Juntos há 25 anos, o casal se conheceu em Porto Alegre, quando o músico esteve no restaurante em que Sueli trabalhava. Os dois eram viúvos e tinham filhos de outros casamentos. "Quando vi aquela belezura, aquela gaúcha forte, me apaixonei".
Foi a gastronomia que fez a família perceber os primeiros sintomas da doença. Sueli passou a esquecer receitas e já não cozinhava mais. "De repente ela não sabia nem fazer carreteiro".
Para Yanel, ver a mulher, que sempre foi ativa, perder o controle da própria vida gera angústia e impotência. "Tudo que eu faço parece que é pouco. Uma mulher simples, forte, inteligente. Nada fazia pensar que poderia ter esse enlace na vida. É uma chamada para todos nós. Parece que estamos bem e já não somos nada. E não somos nada".

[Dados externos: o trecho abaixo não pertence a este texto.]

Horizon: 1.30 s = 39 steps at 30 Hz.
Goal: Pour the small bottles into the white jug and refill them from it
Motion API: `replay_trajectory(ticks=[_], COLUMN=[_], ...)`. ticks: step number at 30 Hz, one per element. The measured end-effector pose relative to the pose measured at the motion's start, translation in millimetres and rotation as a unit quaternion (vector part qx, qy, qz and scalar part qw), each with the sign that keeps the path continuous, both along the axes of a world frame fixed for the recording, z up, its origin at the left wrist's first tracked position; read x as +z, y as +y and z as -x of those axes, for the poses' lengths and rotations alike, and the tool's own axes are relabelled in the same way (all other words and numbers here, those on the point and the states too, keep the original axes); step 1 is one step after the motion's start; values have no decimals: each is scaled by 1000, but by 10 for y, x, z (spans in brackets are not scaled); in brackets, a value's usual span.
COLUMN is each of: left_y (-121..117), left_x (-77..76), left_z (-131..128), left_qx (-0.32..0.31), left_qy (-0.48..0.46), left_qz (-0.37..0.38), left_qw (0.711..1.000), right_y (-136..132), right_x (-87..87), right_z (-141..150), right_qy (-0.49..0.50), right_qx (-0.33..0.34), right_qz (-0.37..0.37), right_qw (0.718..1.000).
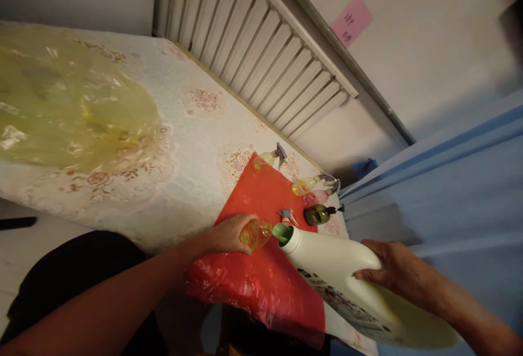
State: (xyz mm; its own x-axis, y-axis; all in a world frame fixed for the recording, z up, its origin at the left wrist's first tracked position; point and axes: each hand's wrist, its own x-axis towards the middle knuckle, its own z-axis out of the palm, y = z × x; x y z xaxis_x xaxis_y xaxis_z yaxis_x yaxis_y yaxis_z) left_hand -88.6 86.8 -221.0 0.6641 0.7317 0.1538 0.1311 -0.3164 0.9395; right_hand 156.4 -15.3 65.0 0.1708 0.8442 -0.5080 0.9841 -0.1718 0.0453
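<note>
My left hand (237, 234) is wrapped round a small clear bottle (256, 234) holding yellow-orange liquid. My right hand (394, 263) grips a large pale cream jug (335, 258) by its handle, tilted so its uncapped mouth meets the small bottle's neck. Something green (281, 233) shows in the jug's mouth and reaches to the bottle; whether it is liquid or a funnel I cannot make out. Under both lies a red plastic sheet (261, 192). A detached spray head (287, 216) rests on the sheet just beyond the bottle.
Spray bottles with yellowish (304, 186) and pink (316, 198) liquid stand near a dark green pump bottle (316, 215). Another spray bottle (265, 161) is further left. A yellow plastic bag (77, 110) covers the left of the flowered tablecloth (196, 149). A radiator (245, 34) and blue curtain (461, 192) border the table.
</note>
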Motion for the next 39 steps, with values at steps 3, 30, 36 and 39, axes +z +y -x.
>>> replay_trajectory(ticks=[3, 30, 36, 39], left_y=[3, 12, 7, -4], left_x=[3, -34, -42, -28], left_z=[-1, -15, -19, -12], left_qx=[-4, -3, 1, 5], left_qy=[5, -14, -13, -20], left_qz=[2, 4, 7, 7], left_qw=[1000, 1000, 1000, 1000], right_y=[-8, -5, 2, 1], right_x=[7, 2, 8, 10], right_z=[3, -13, 3, -2], right_qy=[-5, -7, -7, 3], right_qx=[3, 4, 8, 3], right_qz=[2, 0, -2, 3], right_qw=[1000, 1000, 1000, 1000])
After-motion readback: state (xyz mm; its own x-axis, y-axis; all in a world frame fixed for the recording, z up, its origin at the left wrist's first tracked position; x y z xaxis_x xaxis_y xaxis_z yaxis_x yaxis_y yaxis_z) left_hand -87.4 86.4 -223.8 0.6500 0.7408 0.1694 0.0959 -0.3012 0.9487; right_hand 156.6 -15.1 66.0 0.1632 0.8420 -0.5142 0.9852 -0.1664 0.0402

Na tentativa de chamar a atenção de Sueli, o músico explora as canções favoritas da esposa antes da doença, principalmente as músicas gaúchas antigas. "É um momento em que tentamos adoçar a vida dela. Quando eu consigo fazer ela parar de chorar com minhas canções, eu consigo emocionar meu melhor público".

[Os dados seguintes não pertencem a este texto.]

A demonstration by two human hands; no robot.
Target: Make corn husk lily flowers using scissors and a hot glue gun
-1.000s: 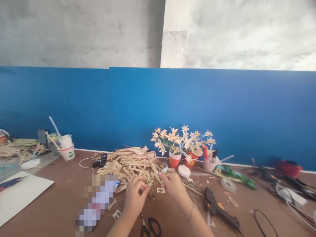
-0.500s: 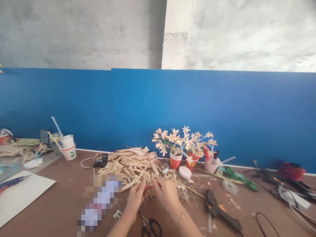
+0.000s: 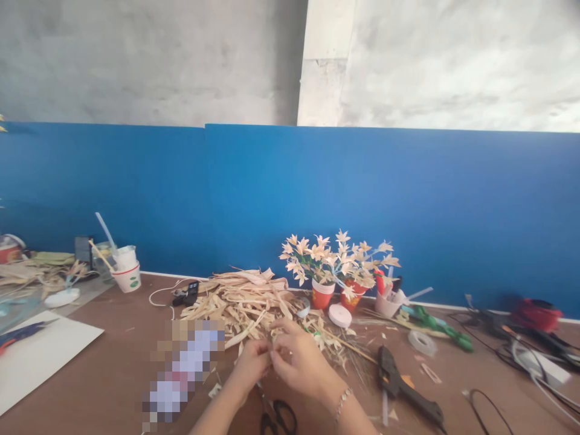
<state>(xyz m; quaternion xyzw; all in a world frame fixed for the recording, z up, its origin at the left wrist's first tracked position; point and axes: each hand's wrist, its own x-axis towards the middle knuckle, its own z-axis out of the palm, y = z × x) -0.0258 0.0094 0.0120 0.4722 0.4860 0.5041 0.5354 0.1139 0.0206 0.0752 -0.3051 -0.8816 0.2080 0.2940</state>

No Brasil há 40 anos, Yanel é considerado um dos fundadores da "escola do violão gaúcho", da qual Yamandú Costa é um dos nomes mais representativos. O violonista tocou ao lado de músicos argentinos consagrados como Astor Piazzolla, Mercedes Sosa, Atahualpa Yupanqui e Antonio Tarragó Ros.
No Rio Grande do Sul, participou de inúmeros festivais e gravou com Gilberto Monteiro, Joca Martins, Luiz Marenco, Bebeto Alves, Jayme Caetano Braun e César Oliveira e Rogério Mello, além de ter composições ao lado de Renato Borghetti, Noel Guarany, Gaúcho da Fronteira e Luiz Carlos Borges.
Apoio para as famílias
Yanel e Pedro se revezam nos cuidados com Sueli. O violinista chama a atenção para para a falta de uma rede de apoio para famílias com pacientes diagnosticados com Alzheimer. "Há que se criar centros de cuidado e informar os familiares. As famílias precisam de voluntários. Essa doença precisa ser tratada em grupos familiares. É difícil acompanhar o cotidiano de um paciente".

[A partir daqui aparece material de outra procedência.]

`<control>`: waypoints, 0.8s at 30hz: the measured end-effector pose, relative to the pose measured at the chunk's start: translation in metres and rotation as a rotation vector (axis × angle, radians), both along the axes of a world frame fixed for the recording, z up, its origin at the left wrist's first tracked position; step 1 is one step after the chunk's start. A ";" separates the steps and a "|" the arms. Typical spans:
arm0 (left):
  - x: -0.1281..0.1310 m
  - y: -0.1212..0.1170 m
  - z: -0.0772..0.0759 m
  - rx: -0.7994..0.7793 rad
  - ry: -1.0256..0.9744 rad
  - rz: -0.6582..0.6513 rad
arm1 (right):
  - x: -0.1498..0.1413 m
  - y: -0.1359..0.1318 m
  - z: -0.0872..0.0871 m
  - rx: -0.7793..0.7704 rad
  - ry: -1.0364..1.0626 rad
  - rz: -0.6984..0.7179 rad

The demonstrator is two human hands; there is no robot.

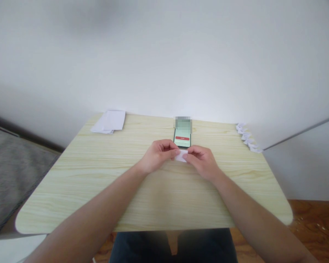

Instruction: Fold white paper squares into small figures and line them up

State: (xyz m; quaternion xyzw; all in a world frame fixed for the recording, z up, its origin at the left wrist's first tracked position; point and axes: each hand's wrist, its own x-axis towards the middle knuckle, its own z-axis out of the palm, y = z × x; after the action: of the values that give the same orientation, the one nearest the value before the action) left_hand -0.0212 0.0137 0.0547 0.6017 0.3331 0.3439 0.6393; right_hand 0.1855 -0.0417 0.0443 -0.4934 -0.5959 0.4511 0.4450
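A small folded piece of white paper [181, 156] is held up between both hands over the middle of the table. My left hand [159, 155] pinches its left side between thumb and fingers. On the right side, my right hand [202, 160] grips it the same way, thumb on the near face. Just beyond the paper lies a phone [182, 137] with a lit screen and a red bar on it; the upper part of its screen is blurred out. Fingers hide part of the paper, so its exact fold cannot be made out.
Several white paper sheets [113, 121] lie stacked at the table's back left. A row of small folded paper pieces [246, 138] runs along the right edge. The pale wooden table [79, 171] meets a white wall [164, 58] at the back. Grey fabric [13, 168] is at the left.
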 end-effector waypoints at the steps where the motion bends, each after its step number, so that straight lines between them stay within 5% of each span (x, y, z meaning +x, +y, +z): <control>1: 0.000 0.000 -0.001 0.009 0.001 0.005 | 0.000 0.000 0.000 -0.009 0.006 0.001; 19: 0.002 -0.003 -0.004 0.154 0.017 0.060 | -0.001 0.002 0.006 -0.030 0.045 0.005; 24: 0.001 -0.005 -0.005 0.315 0.020 0.106 | -0.002 0.007 0.007 -0.055 0.143 -0.061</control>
State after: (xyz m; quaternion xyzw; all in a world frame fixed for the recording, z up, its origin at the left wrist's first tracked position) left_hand -0.0204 0.0087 0.0499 0.6795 0.3127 0.4193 0.5145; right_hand 0.1839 -0.0347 0.0510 -0.4900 -0.5347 0.4874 0.4862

O compositor relembra a dificuldade do início do tratamento e da falta de informação de como lidar com a esposa depois do diagnóstico. "Meu grupo familiar sou eu e meu filho. São duas pessoas se quebrando e chorando juntas nessa situação. Nós, familiares, precisamos de todos os tipos de ajuda".
Alzheimer
O Alzheimer é uma doença neurodegenerativa, causada pela morte progressiva de células do cérebro, prejudicando funções como memória, atenção e orientação e linguagem, o que gera graves consequências para qualidade de vida dos pacientes. A doença não tem cura.
No Brasil, estima-se que existam cerca de 1,2 milhão de pessoas com Alzheimer - são cerca de 100 mil novos casos por ano. Não se sabe a causa da doença, mas o modo de ação dela vem normalmente de uma proteína chamada betamiloide, que se deposita no cérebro em algumas áreas específicas, vai formando placas e causando danos na comunicação dos neurônios.